[<prev] [next>] [<thread-prev] [day] [month] [year] [list]
Message-ID: <38efcb29-14c1-6b8b-ef9b-f42e0de14010@linux.intel.com>
Date: Thu, 18 Jun 2020 14:16:26 +0800
From: Xing Zhengjun <zhengjun.xing@...ux.intel.com>
To: Johannes Weiner <hannes@...xchg.org>,
kernel test robot <rong.a.chen@...el.com>
Cc: Linus Torvalds <torvalds@...ux-foundation.org>,
Andrew Morton <akpm@...ux-foundation.org>,
Michal Hocko <mhocko@...e.com>,
Joonsoo Kim <iamjoonsoo.kim@....com>,
Minchan Kim <minchan@...nel.org>,
Rik van Riel <riel@...riel.com>,
LKML <linux-kernel@...r.kernel.org>, lkp@...ts.01.org
Subject: Re: [LKP] Re: [mm] 1431d4d11a: vm-scalability.throughput -11.5%
regression
On 6/16/2020 10:45 PM, Johannes Weiner wrote:
> On Tue, Jun 16, 2020 at 03:57:50PM +0800, kernel test robot wrote:
>> Greeting,
>>
>> FYI, we noticed a -11.5% regression of vm-scalability.throughput due to commit:
>>
>>
>> commit: 1431d4d11abb265e79cd44bed2f5ea93f1bcc57b ("mm: base LRU balancing on an explicit cost model")

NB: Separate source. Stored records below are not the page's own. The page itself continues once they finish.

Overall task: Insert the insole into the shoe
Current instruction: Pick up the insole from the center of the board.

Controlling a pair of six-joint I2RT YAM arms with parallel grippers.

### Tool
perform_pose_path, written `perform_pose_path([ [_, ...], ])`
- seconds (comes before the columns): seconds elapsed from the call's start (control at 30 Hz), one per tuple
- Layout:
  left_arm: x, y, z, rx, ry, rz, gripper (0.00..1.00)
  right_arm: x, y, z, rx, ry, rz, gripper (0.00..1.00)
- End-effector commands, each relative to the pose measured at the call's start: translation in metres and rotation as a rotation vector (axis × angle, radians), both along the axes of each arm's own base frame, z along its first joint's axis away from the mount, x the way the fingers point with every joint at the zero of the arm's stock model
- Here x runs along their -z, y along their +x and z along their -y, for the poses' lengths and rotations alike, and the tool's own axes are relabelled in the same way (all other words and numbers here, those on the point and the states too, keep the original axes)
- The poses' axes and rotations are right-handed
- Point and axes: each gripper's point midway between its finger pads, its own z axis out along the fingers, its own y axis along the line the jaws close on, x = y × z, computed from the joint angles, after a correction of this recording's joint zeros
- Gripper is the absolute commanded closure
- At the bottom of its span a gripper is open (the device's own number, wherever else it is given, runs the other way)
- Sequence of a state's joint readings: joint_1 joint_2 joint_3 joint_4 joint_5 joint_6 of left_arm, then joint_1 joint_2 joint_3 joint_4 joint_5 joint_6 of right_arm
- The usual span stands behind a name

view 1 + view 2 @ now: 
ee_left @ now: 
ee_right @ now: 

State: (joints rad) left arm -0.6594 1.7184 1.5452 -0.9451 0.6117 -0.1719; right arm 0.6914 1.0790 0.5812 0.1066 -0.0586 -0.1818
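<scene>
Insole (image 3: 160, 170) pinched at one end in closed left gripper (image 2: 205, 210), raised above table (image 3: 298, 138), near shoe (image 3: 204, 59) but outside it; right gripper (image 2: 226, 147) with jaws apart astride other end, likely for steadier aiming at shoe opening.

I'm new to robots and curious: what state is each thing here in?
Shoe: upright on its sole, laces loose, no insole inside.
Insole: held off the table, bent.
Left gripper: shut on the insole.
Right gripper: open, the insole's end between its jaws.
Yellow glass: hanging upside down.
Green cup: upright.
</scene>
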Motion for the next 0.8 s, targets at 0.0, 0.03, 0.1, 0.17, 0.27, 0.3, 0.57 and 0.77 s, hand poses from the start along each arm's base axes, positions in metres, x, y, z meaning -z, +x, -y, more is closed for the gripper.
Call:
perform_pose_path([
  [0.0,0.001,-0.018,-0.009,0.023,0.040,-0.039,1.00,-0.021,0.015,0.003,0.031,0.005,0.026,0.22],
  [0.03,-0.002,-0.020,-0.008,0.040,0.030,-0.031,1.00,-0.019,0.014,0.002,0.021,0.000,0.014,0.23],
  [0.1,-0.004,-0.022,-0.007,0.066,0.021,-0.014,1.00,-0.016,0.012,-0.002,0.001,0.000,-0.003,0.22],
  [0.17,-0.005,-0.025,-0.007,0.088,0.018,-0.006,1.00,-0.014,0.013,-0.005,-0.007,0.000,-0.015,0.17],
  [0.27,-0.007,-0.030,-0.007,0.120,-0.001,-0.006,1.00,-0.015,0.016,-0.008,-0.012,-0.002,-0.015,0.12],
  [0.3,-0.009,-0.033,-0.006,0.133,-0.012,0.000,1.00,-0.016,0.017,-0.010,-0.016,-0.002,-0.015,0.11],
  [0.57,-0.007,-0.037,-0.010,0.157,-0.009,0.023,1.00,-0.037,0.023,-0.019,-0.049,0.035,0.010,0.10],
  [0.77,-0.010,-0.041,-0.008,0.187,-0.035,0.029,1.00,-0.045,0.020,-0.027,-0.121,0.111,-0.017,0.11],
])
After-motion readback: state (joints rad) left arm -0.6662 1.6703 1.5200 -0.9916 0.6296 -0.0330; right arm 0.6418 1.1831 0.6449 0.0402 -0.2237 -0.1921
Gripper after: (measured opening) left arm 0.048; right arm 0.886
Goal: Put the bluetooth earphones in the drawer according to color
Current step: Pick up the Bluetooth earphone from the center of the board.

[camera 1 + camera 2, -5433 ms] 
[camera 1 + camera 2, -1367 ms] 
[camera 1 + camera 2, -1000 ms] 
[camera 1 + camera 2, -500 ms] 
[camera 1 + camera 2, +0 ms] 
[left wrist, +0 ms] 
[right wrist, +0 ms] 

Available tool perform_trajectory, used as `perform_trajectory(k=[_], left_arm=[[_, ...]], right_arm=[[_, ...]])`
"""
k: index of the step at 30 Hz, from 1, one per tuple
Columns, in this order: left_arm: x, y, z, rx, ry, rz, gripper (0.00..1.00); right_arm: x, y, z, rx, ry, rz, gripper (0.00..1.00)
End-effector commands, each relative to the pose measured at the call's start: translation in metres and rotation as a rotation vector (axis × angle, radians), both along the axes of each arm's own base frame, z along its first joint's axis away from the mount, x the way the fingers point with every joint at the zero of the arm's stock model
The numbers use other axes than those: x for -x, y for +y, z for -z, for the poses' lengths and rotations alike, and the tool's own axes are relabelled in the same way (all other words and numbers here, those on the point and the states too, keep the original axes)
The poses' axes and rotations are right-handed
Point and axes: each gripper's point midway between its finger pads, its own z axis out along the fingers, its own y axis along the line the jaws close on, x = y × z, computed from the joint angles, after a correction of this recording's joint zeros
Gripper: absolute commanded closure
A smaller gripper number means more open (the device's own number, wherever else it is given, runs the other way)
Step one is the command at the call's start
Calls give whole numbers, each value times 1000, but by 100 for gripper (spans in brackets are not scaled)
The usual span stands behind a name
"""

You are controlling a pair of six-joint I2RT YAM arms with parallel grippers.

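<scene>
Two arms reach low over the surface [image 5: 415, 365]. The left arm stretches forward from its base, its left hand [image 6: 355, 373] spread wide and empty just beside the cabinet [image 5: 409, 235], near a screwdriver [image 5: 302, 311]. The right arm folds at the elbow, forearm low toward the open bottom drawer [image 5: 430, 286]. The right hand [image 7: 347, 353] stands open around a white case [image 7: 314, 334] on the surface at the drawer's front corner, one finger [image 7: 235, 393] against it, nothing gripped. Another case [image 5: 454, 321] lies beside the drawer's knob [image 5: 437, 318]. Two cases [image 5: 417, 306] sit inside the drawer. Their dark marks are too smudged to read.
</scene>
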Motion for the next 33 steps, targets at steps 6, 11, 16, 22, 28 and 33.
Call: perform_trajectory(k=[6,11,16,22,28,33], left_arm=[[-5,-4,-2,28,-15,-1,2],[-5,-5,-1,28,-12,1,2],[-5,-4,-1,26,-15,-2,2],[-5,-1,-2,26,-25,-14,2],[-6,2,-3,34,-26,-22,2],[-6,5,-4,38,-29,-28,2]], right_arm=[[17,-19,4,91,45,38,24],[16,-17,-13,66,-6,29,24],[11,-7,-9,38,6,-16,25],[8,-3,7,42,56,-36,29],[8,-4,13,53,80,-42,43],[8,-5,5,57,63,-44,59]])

>> https://git.kernel.org/cgit/linux/kernel/git/torvalds/linux.git master
>
> That's a really curious result.
>
> An bit of an increase in system time is expected in the series as a
> whole:
>
> 1. When thrashing is detected in the file cache, it intentionally
> makes more effort to find reclaimable anon pages than before - in an
> effort to converge on a stable state that has *neither* page reclaim
> nor refault IO.
>
> 2. There are a couple of XXX about unrealized lock batching
> opportunities. Those weren't/aren't expected to have too much of a
> practical impact, and require a bit more infrastructure work that
> would have interferred with other ongoing work in the area.
>
> However, this patch in particular doesn't add any locked sections (it
> adds a function call to an existing one, I guess?), and the workload
> is doing streaming mmapped IO and shouldn't experience any thrashing.
>
> In addition, we shouldn't even scan anon pages - from below:
>
>> swap_partitions:
>> rootfs_partition: "/dev/disk/by-id/wwn-0x5000c50067b47753-part1"
>
> Does that mean that no swap space (not even a file) is configured?
>
In this case, the swap is disabled (if enabled, you should find the
"swap:" in the job file), "swap_patitions:" is just the description of
the hardware.
>> in testcase: vm-scalability
>> on test machine: 160 threads Intel(R) Xeon(R) CPU E7-8890 v4 @ 2.20GHz with 256G memory
>> with following parameters:
>>
>> runtime: 300s
>> test: lru-file-mmap-read
>> cpufreq_governor: performance
>> ucode: 0xb000038
>>
>> test-description: The motivation behind this suite is to exercise functions and regions of the mm/ of the Linux kernel which are of interest to us.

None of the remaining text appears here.